Esta coyunda, que Sánchez presenta como un logro de estabilidad, nada tiene que ver con un proceso de normalización democrática. Ni ERC renuncia a la vía unilateral del procés ni Bildu ha hecho acto de contrición alguno. Los primeros, que aspiran al indulto de sus dirigentes sediciosos como última consumación de su desafío a la Constitución, prometen volver a repetir su gesta en cuanto tengan la menor ocasión; los segundos continúan homenajeando en público a los asesinos de, entre otras muchas víctimas, socialistas insignes, como Ernest Lluch. Habría que perder la razón y carecer de memoria, ese concepto que tanto manosean los socialistas cuando se trata de engañar a la pobre gente, para obviar el tamaño de la degeneración moral que supone la estrategia cortoplacista de Sánchez I.
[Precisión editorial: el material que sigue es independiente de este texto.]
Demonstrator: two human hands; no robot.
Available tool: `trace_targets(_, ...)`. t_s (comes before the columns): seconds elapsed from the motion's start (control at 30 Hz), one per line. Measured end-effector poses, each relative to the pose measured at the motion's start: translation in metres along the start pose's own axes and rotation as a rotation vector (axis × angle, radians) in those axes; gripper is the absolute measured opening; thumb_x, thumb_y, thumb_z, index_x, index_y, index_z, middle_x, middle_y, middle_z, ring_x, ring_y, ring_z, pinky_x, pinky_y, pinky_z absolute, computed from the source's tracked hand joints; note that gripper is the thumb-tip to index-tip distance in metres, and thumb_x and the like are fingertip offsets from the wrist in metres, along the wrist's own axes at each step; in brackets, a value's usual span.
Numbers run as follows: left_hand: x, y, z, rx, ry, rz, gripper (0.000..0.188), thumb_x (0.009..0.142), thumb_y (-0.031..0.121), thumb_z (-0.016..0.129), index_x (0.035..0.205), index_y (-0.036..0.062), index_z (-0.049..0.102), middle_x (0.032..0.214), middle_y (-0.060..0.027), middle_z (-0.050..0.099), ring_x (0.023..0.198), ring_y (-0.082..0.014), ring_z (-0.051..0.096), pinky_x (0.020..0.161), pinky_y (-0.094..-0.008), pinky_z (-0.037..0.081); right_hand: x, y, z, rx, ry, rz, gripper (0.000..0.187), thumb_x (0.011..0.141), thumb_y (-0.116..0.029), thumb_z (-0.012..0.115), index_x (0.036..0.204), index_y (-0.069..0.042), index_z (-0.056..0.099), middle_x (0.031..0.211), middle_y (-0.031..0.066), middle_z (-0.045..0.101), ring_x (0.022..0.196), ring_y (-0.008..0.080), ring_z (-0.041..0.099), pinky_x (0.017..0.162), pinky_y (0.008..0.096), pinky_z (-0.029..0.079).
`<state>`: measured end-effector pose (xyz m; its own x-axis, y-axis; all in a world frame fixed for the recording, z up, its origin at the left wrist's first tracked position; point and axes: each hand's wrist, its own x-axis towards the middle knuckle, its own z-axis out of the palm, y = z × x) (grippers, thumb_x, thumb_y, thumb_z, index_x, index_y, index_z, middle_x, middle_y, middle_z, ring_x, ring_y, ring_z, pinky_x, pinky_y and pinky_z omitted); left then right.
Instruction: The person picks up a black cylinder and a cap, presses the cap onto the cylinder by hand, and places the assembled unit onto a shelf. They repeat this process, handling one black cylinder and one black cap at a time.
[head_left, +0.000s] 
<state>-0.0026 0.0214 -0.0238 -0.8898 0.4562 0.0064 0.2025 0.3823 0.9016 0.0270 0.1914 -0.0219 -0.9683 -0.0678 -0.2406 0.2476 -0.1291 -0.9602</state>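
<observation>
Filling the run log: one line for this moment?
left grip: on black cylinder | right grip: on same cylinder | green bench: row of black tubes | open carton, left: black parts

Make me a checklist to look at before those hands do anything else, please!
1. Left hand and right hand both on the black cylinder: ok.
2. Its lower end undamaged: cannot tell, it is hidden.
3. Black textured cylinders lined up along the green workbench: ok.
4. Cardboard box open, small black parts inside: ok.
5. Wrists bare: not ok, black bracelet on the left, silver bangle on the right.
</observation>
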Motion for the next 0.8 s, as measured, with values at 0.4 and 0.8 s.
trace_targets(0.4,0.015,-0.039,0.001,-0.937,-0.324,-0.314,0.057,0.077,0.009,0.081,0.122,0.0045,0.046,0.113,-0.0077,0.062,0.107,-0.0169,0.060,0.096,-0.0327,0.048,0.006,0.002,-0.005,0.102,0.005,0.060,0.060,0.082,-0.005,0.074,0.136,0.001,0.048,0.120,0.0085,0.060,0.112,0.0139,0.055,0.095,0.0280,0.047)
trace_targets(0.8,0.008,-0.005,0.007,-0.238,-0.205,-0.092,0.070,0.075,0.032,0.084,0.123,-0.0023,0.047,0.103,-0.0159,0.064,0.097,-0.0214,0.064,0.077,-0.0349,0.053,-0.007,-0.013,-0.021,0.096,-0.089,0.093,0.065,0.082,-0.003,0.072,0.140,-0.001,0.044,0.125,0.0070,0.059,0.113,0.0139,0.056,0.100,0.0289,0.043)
Los socialistas quizás puedan practicar con devoción el olvido interesado, pero resulta mucho más dudoso que lo haga una sociedad conmocionada por el holocausto de la pandemia --donde se manipula hasta el número de muertos--, que sabe que está arruinada y endeudada como nunca antes y cuyo futuro tiene la forma de una pesadilla. Que la derecha amplifique el viraje involucionista que ha tomado la política española para reemplazar a la actual mayoría parlamentaria no significa que el relato del desastre español carezca de verosimilitud. España es irreformable porque su partitocracia también lo es. Quienes la fundaron y disfrutaron nunca aceptaron ser sustituidos. Y a sus sucesores les da igual todo: desde las infames muertes en los asilos a la prohibición del español en Cataluña. Mientras ellos se suicidan a cámara lenta, todos caminamos decididos hacia el abismo. No future, cantaban los Sex Pistols.